Doesn't this also result in archaeologists saying everything was for spiritual reasons or that we don't know what it was for? Like sure, I don't know exactly how it was used but I can take a pretty good guess! This isn't even limited to dildos either.

[–] Adalast@lemmy.world 0 points 7 hours ago

One of my favorite stories about this was from an archeological investigation in housing where they found several homes where knives had been stored in the rafters of the house and all of the men in charge we debating on the religious explanations about how weapons and knives would have had to have been reveared to have been stored so high in the home. One of the female grad students walked in and looked at them all like they were idiots and said it was to keep them away from the children. There are no records of what the men had said in reaction.

[–] callouscomic@lemmy.zip 0 points 15 hours ago

Jurassic Sith

[–] Aceticon@lemmy.dbzer0.com 0 points 14 hours ago* (last edited 14 hours ago) (4 children)

Is there actually any biologic mechanism to generat and conduct electricity at a high enough voltage and current that it can ionize air over a distance as large as that (looks like at least 1/2m) without damaging the actual animal doing it?

Looking around, electric eels can do 860V, which is well short from the 15kV needed to gap 0.5m of air at sea level, plus that animal's skin would need to be crazy insulating for all that power to not just go down the most highly conductive way possible (all the nice conductive water all the way down to the grown contained in the animal itself) instead of having to ionize 0.5m or air.

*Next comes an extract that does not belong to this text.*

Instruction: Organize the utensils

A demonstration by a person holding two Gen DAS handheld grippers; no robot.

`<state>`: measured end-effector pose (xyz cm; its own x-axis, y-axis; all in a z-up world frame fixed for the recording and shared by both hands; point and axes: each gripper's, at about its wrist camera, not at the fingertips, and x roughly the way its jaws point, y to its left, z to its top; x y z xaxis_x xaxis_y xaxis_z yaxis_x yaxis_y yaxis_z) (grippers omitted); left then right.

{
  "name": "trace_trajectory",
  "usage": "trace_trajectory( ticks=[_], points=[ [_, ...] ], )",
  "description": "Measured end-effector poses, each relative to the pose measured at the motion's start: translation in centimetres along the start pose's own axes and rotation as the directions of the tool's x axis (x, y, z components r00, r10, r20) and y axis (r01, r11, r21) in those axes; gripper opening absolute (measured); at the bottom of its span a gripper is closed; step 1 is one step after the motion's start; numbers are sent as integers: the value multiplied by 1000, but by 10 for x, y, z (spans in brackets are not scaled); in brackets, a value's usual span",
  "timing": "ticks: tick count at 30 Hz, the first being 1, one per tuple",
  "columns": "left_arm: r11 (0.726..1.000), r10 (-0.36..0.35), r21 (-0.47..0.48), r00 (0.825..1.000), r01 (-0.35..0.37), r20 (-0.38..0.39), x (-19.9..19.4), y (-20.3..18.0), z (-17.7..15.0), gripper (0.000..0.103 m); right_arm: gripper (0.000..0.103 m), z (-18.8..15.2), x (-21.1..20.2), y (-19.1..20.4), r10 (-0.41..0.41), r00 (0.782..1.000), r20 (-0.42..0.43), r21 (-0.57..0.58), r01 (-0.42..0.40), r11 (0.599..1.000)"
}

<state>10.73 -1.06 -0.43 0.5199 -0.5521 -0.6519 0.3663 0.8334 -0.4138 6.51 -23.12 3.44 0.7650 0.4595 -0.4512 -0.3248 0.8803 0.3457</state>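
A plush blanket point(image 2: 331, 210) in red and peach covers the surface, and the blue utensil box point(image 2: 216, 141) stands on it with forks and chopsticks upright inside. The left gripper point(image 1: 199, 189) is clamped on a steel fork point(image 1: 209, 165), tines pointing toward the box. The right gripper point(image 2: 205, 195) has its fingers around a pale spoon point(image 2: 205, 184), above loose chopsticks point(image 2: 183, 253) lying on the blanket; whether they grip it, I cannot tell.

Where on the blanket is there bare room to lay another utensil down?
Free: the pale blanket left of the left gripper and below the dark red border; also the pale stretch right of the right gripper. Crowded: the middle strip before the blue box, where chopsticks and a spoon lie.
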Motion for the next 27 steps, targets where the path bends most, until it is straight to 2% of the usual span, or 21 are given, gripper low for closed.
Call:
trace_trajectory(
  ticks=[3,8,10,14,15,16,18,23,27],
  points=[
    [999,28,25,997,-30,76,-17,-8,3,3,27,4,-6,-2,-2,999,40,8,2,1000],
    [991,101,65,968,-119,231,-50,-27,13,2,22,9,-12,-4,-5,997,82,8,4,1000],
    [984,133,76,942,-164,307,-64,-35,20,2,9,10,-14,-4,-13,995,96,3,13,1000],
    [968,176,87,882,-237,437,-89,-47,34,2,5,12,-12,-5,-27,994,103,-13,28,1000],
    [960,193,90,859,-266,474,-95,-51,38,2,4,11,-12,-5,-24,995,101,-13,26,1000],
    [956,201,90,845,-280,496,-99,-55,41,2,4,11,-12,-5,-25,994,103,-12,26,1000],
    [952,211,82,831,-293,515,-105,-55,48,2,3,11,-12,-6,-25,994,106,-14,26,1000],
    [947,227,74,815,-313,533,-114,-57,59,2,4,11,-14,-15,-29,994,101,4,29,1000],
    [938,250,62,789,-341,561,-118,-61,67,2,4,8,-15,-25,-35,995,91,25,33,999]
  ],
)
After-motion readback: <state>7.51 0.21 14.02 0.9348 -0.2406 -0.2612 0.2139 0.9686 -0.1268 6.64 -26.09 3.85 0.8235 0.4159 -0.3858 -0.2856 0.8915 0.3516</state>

I mean, we can always claim it was possible but lost, but then again we can also claim that for magic or animal teleportation.

[–] LwL@lemmy.world 0 points 12 hours ago* (last edited 12 hours ago) (1 children)

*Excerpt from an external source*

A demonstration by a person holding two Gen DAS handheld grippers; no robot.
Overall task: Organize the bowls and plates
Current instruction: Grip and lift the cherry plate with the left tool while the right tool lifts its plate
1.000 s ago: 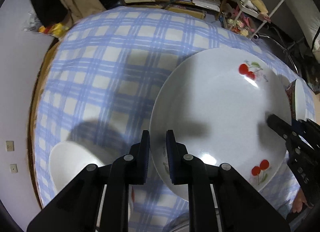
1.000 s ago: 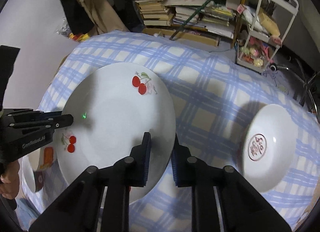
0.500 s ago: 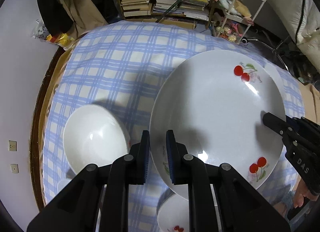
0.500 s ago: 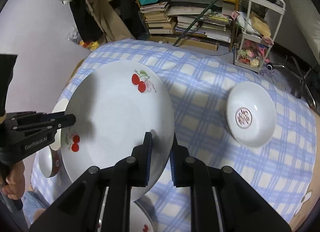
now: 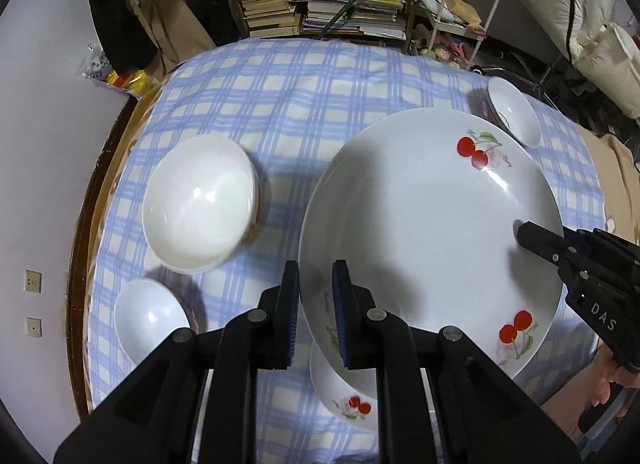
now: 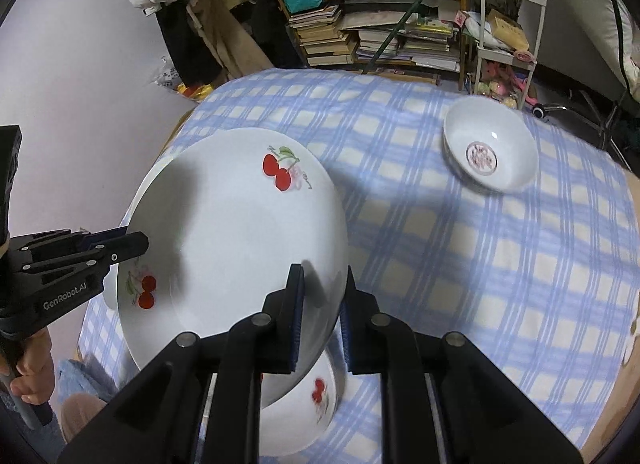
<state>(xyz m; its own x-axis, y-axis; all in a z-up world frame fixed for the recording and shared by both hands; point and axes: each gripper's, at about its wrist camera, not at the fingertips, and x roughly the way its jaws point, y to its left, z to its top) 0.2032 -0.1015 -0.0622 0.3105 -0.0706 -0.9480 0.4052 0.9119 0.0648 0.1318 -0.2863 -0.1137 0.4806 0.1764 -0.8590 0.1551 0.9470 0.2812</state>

Just out of pedantry: Water has terrible conductivity. Blood is less terrible though and in any case air is far worse than either, so point stands.

We can get past that particular issue if the electric dinosaur was jumping such that its victim has the shortest air gap

[–] Aceticon@lemmy.dbzer0.com 0 points 12 hours ago (1 children)

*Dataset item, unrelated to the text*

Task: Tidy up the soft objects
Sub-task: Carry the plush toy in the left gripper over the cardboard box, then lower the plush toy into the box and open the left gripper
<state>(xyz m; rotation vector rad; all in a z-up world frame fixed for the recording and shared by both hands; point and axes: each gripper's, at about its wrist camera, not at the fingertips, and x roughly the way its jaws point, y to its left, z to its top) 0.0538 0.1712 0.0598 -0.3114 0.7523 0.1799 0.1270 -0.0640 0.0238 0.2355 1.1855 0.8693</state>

Pure water is a terrible conductor, but water with dissolved ions is a pretty good conductor, and that's mostly (maybe always, since things like Sodium an Potassium ions tend to be pretty important in various processes, though IANAB so maybe there are exceptions) the water inside living beings.

[–] LwL@lemmy.world 0 points 11 hours ago (1 children)

More like an ok conductor, but yea that's what I meant with the blood (and whatever other ways water exists in our body). Though even pure water is more conductive than air by orders or magnitude.

[–] Aceticon@lemmy.dbzer0.com 0 points 10 hours ago

Well, once you ionize it air is a great conductor ;)

[–] MehBlah@lemmy.world 0 points 12 hours ago (1 children)

Is there actually any biologic mechanism to generat and conduct electricity at a high enough voltage and current that it can ionize air over a distance as large as that (looks like at least 1/2m) without damaging the actual animal doing it?

The force dude. Its pretty obvious the t-rex is a sith lord.

[–] Aceticon@lemmy.dbzer0.com 0 points 10 hours ago (1 children)

Darth Tyrannosaurus.

[–] IhaveCrabs111@lemmy.world 0 points 11 hours ago

There’s no evidence that there’s not

Is there actually any biologic mechanism to generat and conduct electricity at a high enough voltage and current that it can ionize air over a distance as large as that (looks like at least 1/2m) without damaging the actual animal doing it?

Midichlorians. The ability to cause an extinction level event is insignificant next to the power of the Force.

[–] ZkhqrD5o@lemmy.world 0 points 13 hours ago

Creationism be like:

[–] Tuuktuuk@sopuli.xyz 0 points 10 hours ago (2 children)

There is overwhelming evidence that this didn't happen in the Jurassic era: Stegosaurs had been extinct for tens of millions of years at that point.

The theropods ("possibly") electrocuted contemporary dinosaurs, not dinosaurs that had gone extinct 100 million years earlier.

[–] droans@midwest.social 0 points 6 hours ago

Yes, but there's zero evidence the dinosaurs didn't have time machines.

[–] tetris11@feddit.uk 0 points 7 hours ago

You were't there man, you didn't see what I saw!